Stored items
◇ ◇ ◇ ◇ ◇
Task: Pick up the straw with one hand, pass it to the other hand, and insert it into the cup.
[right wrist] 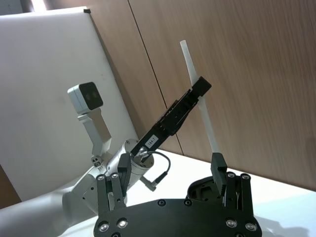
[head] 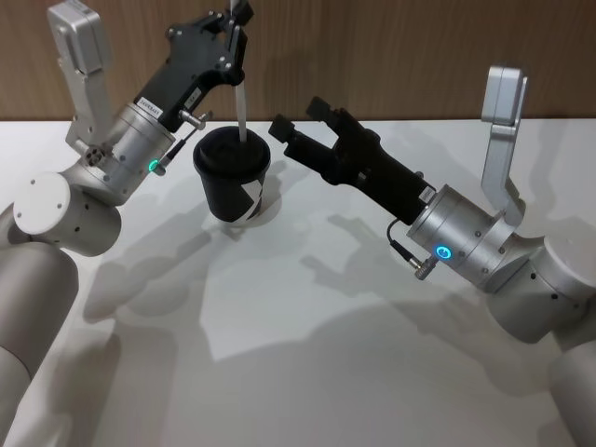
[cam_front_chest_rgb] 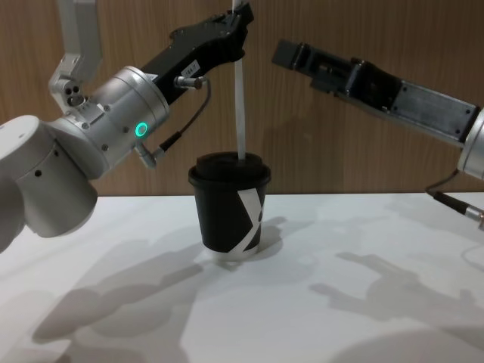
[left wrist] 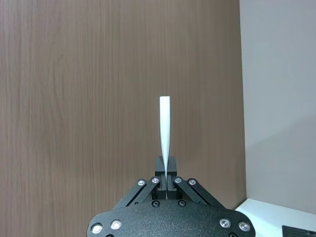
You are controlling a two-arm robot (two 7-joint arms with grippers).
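Note:
The black cup (head: 233, 182) with a black lid and a white mark stands on the white table, also in the chest view (cam_front_chest_rgb: 231, 208). The white straw (head: 242, 107) stands nearly upright above it, its lower end at the lid's top (cam_front_chest_rgb: 240, 98). My left gripper (head: 237, 28) is shut on the straw's upper part (left wrist: 164, 128), high above the cup (cam_front_chest_rgb: 238, 19). My right gripper (head: 300, 116) hangs open just right of the cup and straw, holding nothing (right wrist: 168, 168). The right wrist view shows the straw (right wrist: 200, 98) and the lid (right wrist: 202, 187) beyond its fingers.
The white table (head: 307, 354) spreads bare in front of the cup. A wooden wall (cam_front_chest_rgb: 340, 151) rises right behind the table's far edge. Both arms' silver bodies flank the cup left and right.

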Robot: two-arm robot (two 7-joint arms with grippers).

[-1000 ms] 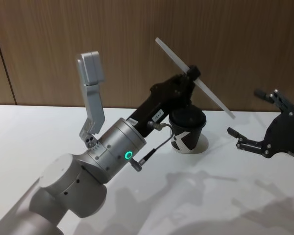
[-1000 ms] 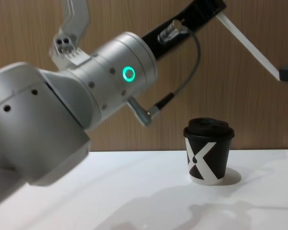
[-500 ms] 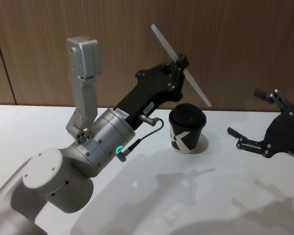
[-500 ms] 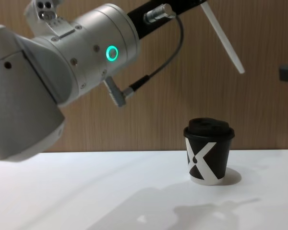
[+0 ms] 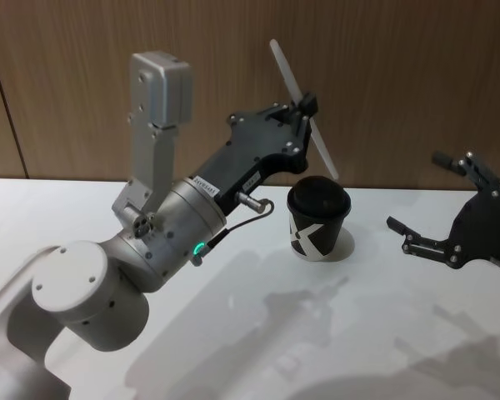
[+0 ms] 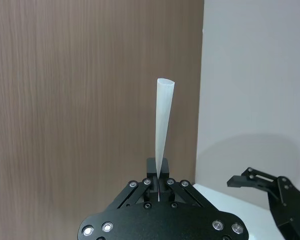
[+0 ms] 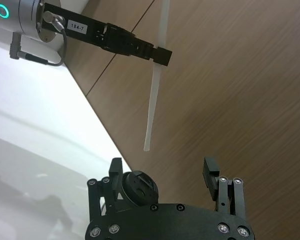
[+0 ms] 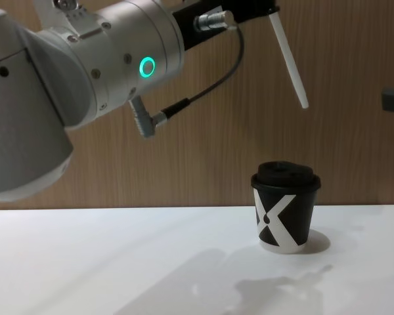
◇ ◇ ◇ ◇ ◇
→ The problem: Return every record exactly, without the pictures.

→ Written solution:
Task: Pick up the straw with one hand, pass it to the other hand, and insert it into the cup.
[right wrist] 
[head] 
[cam_front_chest_rgb] 
[left wrist] 
You are controlling a two-arm robot (two 7-joint arms with grippers).
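Note:
The black cup (head: 233, 182) with a black lid and a white mark stands on the white table, also in the chest view (cam_front_chest_rgb: 231, 208). The white straw (head: 242, 107) stands nearly upright above it, its lower end at the lid's top (cam_front_chest_rgb: 240, 98). My left gripper (head: 237, 28) is shut on the straw's upper part (left wrist: 164, 128), high above the cup (cam_front_chest_rgb: 238, 19). My right gripper (head: 300, 116) hangs open just right of the cup and straw, holding nothing (right wrist: 168, 168). The right wrist view shows the straw (right wrist: 200, 98) and the lid (right wrist: 202, 187) beyond its fingers.
The white table (head: 307, 354) spreads bare in front of the cup. A wooden wall (cam_front_chest_rgb: 340, 151) rises right behind the table's far edge. Both arms' silver bodies flank the cup left and right.
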
Robot: two-arm robot (two 7-joint arms with grippers).

[-1000 ms] 
[-1000 ms] 
[-500 ms] 
[-500 ms] 
[+0 ms] 
[+0 ms] 
[+0 ms] 
[+0 ms] 

There is no more to this output.